Ruhi yapımızı geliştirmek için çok okuyup yazmak ve çokça tefekkür etmek gerekir. Ruhun eğitimi ve yücelmesi ise bedeni ibadetleri, zikir ve Allah (CC) korkusu ile kişinin kötülük yapmasını engeller. Vücud, gıdasını temiz şeylerden almadığı zaman, hayatı tehlikeye düştüğü zaman bile, kötü şeyler yemek suretiyle, hayatını devam ettirmek ister. Yani ruh gıdasız kalınca, vücut nefsani arzuların tesiri altına girer. Örneğin Peygamberimiz (SAV) “Evlenmeye gücü yetmeyen” kişilere oruç tutmasını buyurmuştur. Çünkü oruç ile bazı arzuları gemlenir ve birçok kötülükler önlenebilir. Nitekim namaz insanı kötülükten alıkoyduğu gibi akla ve dine aykırı hareketlerden de alıkoyacağı haber verilmiştir. İbadet yoluyla insanlar, İslam’ın emrettiği doğru yol üzerine yürümüş olur. İlim sahibi olan insanlar, birçok hata ve günahları, ilim nuruyla görüp ve sonucu felaket olan şeylerden kendisini muhafaza eder. Hakiki ilim fiiliyata döküldüğünde ve gaye için bir araç niteliğini taşıyarak, gayeye hizmet edilmeyen ilim ise gerçek değil ölü bir bilgidir.

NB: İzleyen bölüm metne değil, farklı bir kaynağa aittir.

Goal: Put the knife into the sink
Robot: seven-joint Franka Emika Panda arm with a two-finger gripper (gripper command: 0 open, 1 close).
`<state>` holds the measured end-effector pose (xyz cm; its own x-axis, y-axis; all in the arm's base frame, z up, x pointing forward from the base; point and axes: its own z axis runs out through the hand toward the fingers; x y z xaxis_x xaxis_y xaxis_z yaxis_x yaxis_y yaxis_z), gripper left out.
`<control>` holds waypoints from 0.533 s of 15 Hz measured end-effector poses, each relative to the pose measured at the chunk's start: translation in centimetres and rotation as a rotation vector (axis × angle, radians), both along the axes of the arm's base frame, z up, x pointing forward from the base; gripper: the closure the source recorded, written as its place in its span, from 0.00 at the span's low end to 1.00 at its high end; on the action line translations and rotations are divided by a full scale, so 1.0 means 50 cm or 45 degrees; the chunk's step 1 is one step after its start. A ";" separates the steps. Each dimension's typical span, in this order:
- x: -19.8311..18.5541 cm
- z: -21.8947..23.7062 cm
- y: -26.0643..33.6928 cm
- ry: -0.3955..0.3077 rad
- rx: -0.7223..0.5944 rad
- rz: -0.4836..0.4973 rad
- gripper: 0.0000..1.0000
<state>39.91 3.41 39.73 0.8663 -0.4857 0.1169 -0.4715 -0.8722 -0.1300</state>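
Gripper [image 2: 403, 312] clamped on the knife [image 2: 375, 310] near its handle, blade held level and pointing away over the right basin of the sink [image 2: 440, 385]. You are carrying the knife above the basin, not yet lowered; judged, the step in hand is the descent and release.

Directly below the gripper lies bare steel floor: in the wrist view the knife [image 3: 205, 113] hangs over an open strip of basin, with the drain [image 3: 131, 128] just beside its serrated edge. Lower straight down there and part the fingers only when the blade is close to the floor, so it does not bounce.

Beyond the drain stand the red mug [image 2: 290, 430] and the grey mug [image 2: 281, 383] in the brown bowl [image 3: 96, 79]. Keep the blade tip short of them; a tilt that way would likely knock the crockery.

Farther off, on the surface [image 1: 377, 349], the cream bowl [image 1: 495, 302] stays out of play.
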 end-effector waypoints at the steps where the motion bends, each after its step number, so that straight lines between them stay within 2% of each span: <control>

Allah (CC) korkusu olan bir insanın, ağzından kötü bir söz çıkmaz. Gözü harama bakmaz. Elini ziyana uzatmaz. Efendimiz (SAV) buyurmuştur ki; “Hikmetin başı, Allah korkusudur.”

İmanın tanımında olduğu gibi, Kalp ile tasdik-Dil ile tekrar-Uzuvlarla amel etmektir. Bu üç şıktan biri yapılırken diğeri ihmal edilirse, beklenen netice kemale ermez. Nice ilim adamları vardır ki, ibadetlerini tam anlamıyla yaşamadıkları, Allah(CC) korkusu kalplerinde barınmadığından dolayı, cahil bir insanı aratmayacak kötülükleri yaşamaktadırlar.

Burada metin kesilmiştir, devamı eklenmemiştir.